Cannabis addiction is a subject that warrants revisiting from time to time. To pretend that some people do not develop harmful cannabis dependencies would be irresponsible and ignorant. The chances of developing a cannabis addiction may be slim to say the least, but it is a possibility nonetheless.
Particularly in an era where growing and consuming cannabis is more popular than ever before, it’s important to view the subject of addiction openly and objectively.
How Many People Are Affected by Cannabis Addiction?
Exact numbers are difficult to come by, given the sensitivity of the subject. Not only this, but there is still no concrete definition as to what cannabis addiction is. Signs and symptoms vary significantly from one person to the next, so hard data is still relatively thin on the ground.
Nevertheless, a report from the National Institute on Drug Abuse in the United States suggests that approximately 9% of those who consider themselves regular cannabis users will develop dependencies. Not necessarily addictions by definition, but dependencies on cannabis nonetheless.
The study also found that there are certain factors that can strongly influence the likelihood of an individual developing a cannabis dependency. Examples of which include their age, predispositions to addictive behaviour, existing health issues (psychological or physical) and so on.

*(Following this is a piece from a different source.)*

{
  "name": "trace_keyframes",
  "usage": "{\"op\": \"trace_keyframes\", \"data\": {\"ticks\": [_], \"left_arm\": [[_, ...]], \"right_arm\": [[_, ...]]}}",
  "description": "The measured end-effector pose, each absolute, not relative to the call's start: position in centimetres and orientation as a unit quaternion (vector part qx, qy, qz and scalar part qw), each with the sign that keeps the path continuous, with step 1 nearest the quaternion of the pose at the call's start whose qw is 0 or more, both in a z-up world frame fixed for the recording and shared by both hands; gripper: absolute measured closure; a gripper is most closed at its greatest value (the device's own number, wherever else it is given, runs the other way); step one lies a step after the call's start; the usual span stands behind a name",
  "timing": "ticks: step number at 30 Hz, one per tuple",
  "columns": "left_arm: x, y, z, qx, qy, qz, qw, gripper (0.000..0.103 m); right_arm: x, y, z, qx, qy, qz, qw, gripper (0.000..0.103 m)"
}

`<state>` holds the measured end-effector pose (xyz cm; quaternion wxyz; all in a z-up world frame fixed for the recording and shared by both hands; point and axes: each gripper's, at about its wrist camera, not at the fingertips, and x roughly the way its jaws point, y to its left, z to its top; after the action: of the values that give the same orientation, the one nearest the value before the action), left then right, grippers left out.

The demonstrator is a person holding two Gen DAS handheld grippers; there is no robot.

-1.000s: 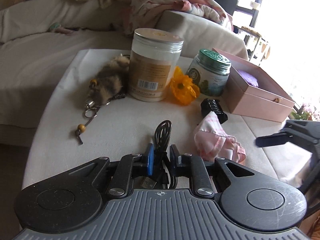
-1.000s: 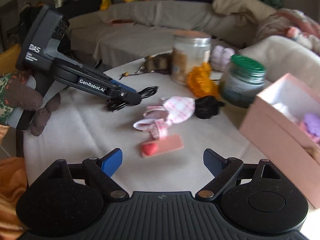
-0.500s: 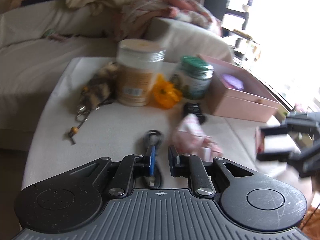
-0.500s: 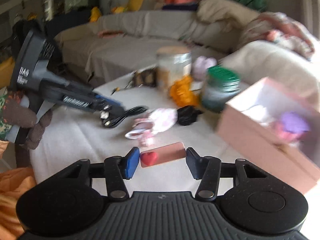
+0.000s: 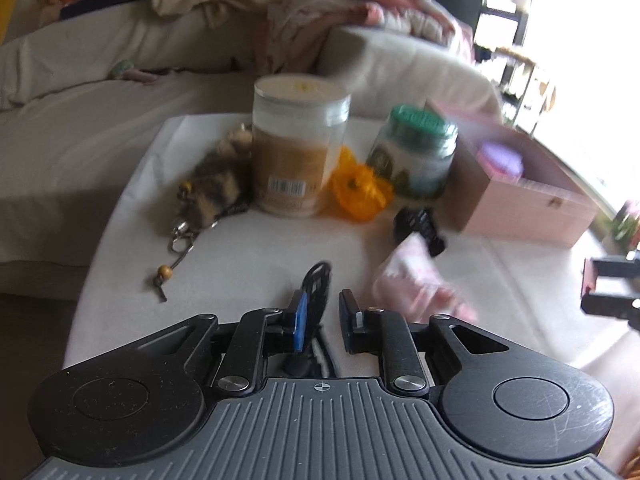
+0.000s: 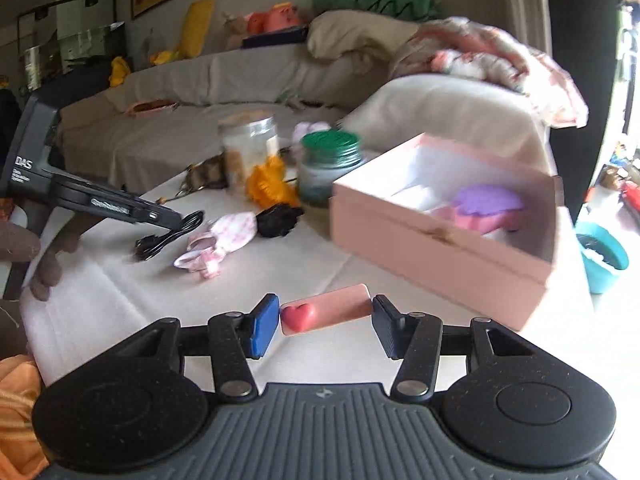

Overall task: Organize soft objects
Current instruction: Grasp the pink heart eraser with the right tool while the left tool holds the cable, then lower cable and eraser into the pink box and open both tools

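1. White-covered table point(image 6: 360, 272) before a sofa, cluttered with jars, a pink box point(image 6: 440, 236) and soft bits.
2. Right gripper point(image 6: 326, 320), spread wide a second ago, now pinches the pink pad point(image 6: 340, 308) and has lifted it towards the box, likely its destination.
3. Left gripper point(image 5: 322, 320) stays nearly closed on the black cable point(image 5: 318, 280), raised off the table.

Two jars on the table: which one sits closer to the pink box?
The green-lidded jar, the shorter one; it stands right beside the pink box. The taller pale-lidded jar stands farther off, beyond the orange flower.
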<state>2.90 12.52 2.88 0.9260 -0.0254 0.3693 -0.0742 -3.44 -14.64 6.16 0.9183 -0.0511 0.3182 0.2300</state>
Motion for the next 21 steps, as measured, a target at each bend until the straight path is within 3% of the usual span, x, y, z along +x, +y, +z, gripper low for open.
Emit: {"op": "trace_keyframes", "data": {"ticks": [15, 21], "left_arm": [[2.6, 12.1, 1.2, 0.017, 0.345, -0.075, 0.935, 0.080], [1.5, 12.0, 1.3, 0.035, 0.337, -0.091, 0.936, 0.086]], "right_arm": [[0.0, -10.0, 3.5, -0.094, 0.348, 0.247, 0.899, 0.052], [-0.9, -12.2, 4.8, -0.087, 0.340, 0.230, 0.908, 0.052]]}}
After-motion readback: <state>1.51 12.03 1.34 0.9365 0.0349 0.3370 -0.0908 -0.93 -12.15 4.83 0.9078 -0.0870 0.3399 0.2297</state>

Criteria for Cannabis Addiction
This is where things get tricky, as what some consider to be normal and controlled cannabis use, others would call indications of a severe issue. This makes it difficult to define formal criteria for cannabis addiction, though experts advise being on the lookout for the following warning signs:
- Consuming cannabis out of necessity rather than pleasure
- Needing more cannabis all the time to feel the same effect
- Anxiety at the thought of going without cannabis for hours or days
- The inability to get through a day without cannabis
- Using other people’s money to fund a cannabis habit
- Spending money on cannabis you simply cannot afford
- Cannabis habits impacting your responsibilities and commitments
- Issues with friends, family or work because of cannabis use
- Attempts to reduce or quit cannabis use that have failed
- Wanting to quit or cut down but being unable to do so
- Regularly consuming far more cannabis than you intended to
These are just a few of the most common warning signs of a potential cannabis problem. All of which should be acknowledged and addressed at the earliest possible stage - perhaps with expert intervention if required.
A Cause for Concern?
While it is technically true to say that cannabis can be addictive, it isn’t quite the same as with other controlled substances. Examples of which include alcohol, tobacco, heroin and other recreational drugs - all of which are considered dangerously addictive on an entirely different level.
Cannabis addiction falls into a somewhat different category of dependency - one that can apply to a much broader range of things. From a scientific perspective, it is perfectly possible to develop a dependency on or an addiction to anything. Gambling, shopping, food, sex, pornography - all of which can have a devastating affect on the lives of those concerned.
As for whether cannabis addiction represents a cause for concern, the short answer is yes. But at the same time, only to the same extent as dozens of other types of addictions and dependencies people can develop at any time of life.
For most, the key to preventing the development of unhealthy cannabis habits lies in making sensible and proactive lifestyle choices. Not to mention, ensuring that any possible signs and symptoms of addiction are identified and addressed at the earliest possible stage.
Unfortunately, there will always be those who are far more susceptible to issues with addiction than others. Hence, anyone with a history of addiction is typically advised to avoid cannabis entirely. The same also applying to those with a history of certain psychological health issues, which can likewise increase the likelihood of developing a dependency.